The problem:
Emit a verbatim copy of the lines running from the line with "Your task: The" through the end of the material below.

Dataset excerpt:
====

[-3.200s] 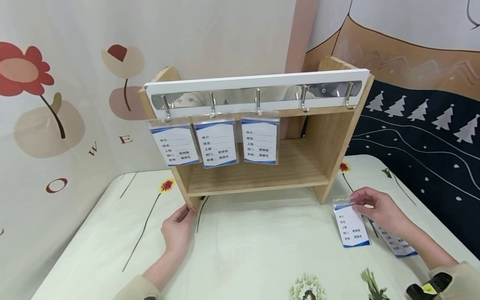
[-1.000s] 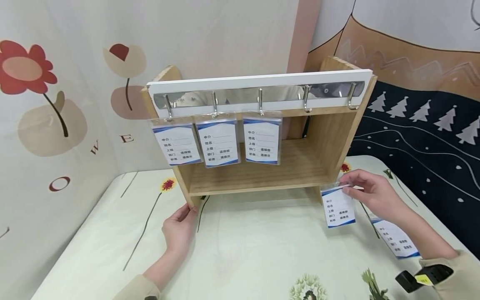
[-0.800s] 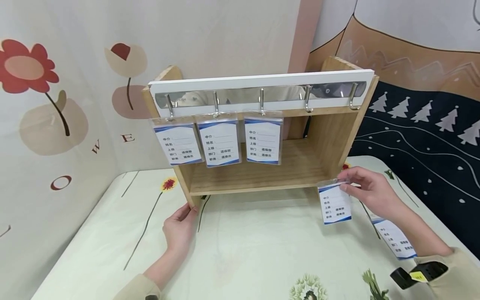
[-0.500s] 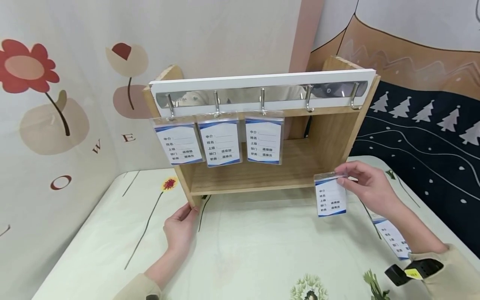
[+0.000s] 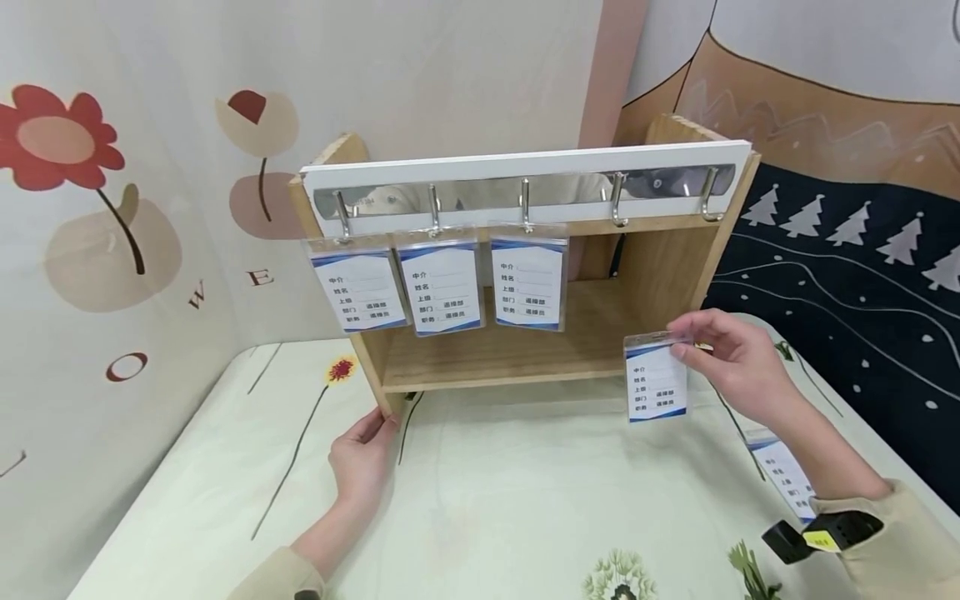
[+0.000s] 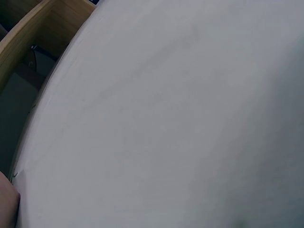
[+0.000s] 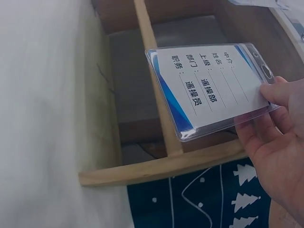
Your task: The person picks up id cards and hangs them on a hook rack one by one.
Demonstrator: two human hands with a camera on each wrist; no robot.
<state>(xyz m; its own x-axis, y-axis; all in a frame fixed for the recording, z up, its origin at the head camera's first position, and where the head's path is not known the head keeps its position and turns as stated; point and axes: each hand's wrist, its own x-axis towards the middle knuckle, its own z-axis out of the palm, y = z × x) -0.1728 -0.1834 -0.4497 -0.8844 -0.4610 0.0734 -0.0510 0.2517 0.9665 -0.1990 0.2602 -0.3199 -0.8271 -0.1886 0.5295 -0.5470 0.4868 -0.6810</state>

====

Problem solution:
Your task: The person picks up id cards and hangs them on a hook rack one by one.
Demonstrator: two human hands with a camera on each wrist; no robot.
<state>(xyz m; its own x-axis, y-axis; all in a frame fixed for the recording, z up, its origin at the head camera's first position, and where the head's path is not known the head keeps its position and turns as stated; point and axes: each hand's wrist, its own x-axis towards the middle knuckle, its own z-axis out of the palm, y = z × x) -0.1728 -0.1834 -0.4497 -0.8844 -0.4610 0.0734 -0.0510 0.2517 0.9665 -0.1990 0.2602 -0.3199 -0.8271 -0.1886 0.5295 -0.5470 0.4868 -0.6810</state>

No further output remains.